Update: June 8, 2020: The North American Olive Oil Association also filed a standard of identity petition with the FDA. The group, whose members represent the majority of olive oil sold in the United States, included consumer research that found consumers were confused about olive oil terminology and origin.
- A U.S. olive growers association and Deoleo, the largest global producer of olive oil, have jointly submitted a citizen petition to the FDA asking the agency to adopt science-based, enforceable standards for olive oil. They said such standards would ensure consumers know the quality of what they're buying.
- "Buying quality extra virgin olive oil is hard, but not because there aren't quality products on supermarket shelves. It's because there are just no rules to stop bad actors from misrepresenting what they're selling," Adam Englehardt, chairman of the American Olive Oil Producers Association, said in a release.
- The FDA could decide to adopt standards of identity for olive oil, as it has for other products such as canned tuna and bottled water, following a public comment period and adoption of a final rule. If that happened, it would be the first time the federal agency has regulated olive oil, the release noted.

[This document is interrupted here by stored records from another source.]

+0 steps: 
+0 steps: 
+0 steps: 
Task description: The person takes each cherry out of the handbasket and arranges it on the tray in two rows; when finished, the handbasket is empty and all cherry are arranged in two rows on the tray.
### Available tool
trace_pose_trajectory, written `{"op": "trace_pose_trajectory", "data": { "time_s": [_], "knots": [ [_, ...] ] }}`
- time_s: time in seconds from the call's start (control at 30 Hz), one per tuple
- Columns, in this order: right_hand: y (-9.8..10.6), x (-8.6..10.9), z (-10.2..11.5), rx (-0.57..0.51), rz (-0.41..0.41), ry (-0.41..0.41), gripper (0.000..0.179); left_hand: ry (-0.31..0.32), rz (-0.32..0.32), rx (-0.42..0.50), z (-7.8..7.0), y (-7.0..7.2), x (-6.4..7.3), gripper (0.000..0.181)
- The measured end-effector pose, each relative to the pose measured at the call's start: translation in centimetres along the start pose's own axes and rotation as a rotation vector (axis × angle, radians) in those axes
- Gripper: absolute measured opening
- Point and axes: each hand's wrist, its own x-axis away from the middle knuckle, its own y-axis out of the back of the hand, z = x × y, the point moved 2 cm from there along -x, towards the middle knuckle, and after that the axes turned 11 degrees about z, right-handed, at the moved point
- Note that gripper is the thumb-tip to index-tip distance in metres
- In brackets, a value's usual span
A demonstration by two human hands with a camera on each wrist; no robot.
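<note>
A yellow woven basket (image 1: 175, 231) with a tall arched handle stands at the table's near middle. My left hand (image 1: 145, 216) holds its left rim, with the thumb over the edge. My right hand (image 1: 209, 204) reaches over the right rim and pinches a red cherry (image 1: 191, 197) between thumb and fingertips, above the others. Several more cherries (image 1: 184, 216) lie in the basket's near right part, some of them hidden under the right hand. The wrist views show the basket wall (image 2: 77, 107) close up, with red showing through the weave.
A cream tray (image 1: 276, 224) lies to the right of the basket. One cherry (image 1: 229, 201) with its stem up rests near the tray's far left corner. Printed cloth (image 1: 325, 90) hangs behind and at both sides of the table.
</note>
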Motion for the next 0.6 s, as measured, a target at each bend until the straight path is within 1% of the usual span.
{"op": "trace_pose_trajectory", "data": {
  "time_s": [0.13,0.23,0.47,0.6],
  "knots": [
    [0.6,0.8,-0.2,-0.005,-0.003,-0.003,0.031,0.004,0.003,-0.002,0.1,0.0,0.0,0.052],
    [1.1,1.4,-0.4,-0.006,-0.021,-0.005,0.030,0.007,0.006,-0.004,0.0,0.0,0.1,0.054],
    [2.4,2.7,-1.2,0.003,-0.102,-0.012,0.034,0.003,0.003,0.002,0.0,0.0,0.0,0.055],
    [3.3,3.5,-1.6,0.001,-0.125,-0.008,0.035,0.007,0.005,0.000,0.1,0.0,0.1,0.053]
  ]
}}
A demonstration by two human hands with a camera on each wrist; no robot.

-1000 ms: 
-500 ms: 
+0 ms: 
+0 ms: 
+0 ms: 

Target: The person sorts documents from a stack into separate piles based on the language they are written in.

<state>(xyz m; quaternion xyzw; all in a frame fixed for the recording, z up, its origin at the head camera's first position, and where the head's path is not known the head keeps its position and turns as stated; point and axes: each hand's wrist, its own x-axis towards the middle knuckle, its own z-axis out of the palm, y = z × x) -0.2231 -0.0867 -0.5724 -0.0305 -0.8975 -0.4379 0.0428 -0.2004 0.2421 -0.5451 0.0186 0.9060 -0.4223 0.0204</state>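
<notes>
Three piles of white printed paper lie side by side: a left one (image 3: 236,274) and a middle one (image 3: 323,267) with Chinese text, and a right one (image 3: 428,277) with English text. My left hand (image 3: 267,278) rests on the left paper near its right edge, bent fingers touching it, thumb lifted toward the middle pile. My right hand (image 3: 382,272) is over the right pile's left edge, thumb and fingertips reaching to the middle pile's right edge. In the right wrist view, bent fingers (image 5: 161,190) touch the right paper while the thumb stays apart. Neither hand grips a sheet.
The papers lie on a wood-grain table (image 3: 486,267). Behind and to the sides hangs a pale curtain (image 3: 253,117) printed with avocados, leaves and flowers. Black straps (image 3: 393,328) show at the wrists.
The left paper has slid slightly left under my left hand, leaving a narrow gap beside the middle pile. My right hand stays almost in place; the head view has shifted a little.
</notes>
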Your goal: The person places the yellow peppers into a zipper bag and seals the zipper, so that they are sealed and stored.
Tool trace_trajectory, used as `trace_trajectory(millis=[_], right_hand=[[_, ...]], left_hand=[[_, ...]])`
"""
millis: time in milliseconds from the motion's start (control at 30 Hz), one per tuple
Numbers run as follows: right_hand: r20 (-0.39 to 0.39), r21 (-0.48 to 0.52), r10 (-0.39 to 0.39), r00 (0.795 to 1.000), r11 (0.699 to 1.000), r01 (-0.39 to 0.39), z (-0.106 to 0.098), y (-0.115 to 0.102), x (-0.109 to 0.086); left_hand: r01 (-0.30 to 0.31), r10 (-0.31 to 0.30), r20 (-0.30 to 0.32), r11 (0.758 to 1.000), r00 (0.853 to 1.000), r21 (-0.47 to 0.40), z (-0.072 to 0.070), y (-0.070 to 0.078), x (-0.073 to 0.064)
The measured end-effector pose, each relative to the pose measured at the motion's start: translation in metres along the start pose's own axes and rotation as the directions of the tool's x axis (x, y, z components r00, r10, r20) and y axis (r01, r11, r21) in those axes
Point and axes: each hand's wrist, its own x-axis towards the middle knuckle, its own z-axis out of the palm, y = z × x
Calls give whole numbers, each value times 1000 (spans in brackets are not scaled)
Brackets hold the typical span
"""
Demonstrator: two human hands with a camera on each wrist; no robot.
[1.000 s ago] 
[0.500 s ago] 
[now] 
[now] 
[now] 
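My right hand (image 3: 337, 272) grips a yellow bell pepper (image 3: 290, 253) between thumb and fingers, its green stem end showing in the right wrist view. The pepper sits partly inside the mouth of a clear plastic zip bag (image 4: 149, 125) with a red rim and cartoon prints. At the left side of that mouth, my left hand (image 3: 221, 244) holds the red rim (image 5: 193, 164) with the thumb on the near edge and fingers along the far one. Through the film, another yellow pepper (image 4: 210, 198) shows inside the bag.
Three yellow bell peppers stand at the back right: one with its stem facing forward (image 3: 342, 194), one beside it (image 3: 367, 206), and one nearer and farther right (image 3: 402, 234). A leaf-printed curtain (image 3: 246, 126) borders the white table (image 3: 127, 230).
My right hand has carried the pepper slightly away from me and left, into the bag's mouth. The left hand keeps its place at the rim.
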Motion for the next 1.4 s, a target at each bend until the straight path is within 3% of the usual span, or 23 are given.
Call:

Olive oil producers have been fighting against misleading labeling and misrepresented quality for a long time, so this could be their chance to finally establish standards of identity for their product and potentially cut down on these problems.
This petition was partly sparked by a 2015 National Consumers League investigation that found that six of 11 U.S. and European brands it tested misrepresented the extra virgin quality grade on their products. That investigation led to a separate four-year audit of olive oil products between 2015 and 2019 that found half of them failed to meet international quality standards, according to the release.
Olive oil brands understandably don't want their industry's credibility damaged by those trying to push adulterated or lesser-quality products on consumers. Ignacio Silva, president and CEO of Deoleo, said in the release that the absence of an enforceable regulatory environment makes it difficult for consumers to determine quality. If approved, the FDA citizen petition could lead to higher quality across the category and help to restore consumer trust in olive oil.
Currently, the USDA regulates grades of olive oil in the U.S. and describes the quality of each based on flavor, odor, oleic acid content and other variables. In other countries where olive oil is produced — mainly Spain, Italy, Greece and France — the International Olive Oil Council sets quality standards based on production method, acidity content and flavor.
Establishing standards of identity for olive oil could help by providing regulatory definitions of what the various grades mean. This could enhance authenticity and accurate labeling for extra virgin and virgin olive oil, the petition says.
Deoleo has been pushing for this since they have faced controversy on this issue in recent years. The Spanish company, which produces Bertolli and Carapelli olive oil products, won legal challenges over the quality of those two brands sold in the U.S. One was a permanent injunction against false and misleading statements circulated on social media, and the other dismissed a mislabeling lawsuit. Deoleo also countered claims posted on social media that 2010 lab tests done at the University of California-Davis showed Bertolli olive oil to be "fake." The company called this a misreading of the facts and "character assassination" of a 150-year-old brand.
Other industries are also seeking standards of identity for their products. Former FDA Commissioner Scott Gottlieb said last year the agency would be reviewing and modernizing its standards of identity. The agency recently held a public hearing to gather input on the process and representatives from canned tuna, bottled water, plant-based milk and beef gathered to argue that the current standards are out of date.
The process of updating existing standards of identity, getting rid of outmoded ones and adopting new ones is likely to take quite a while, but there seems to be a growing consensus that it's overdue. Movement in this area might benefit the olive oil industry and others looking to enforce quality standards for their products and bolster consumer trust.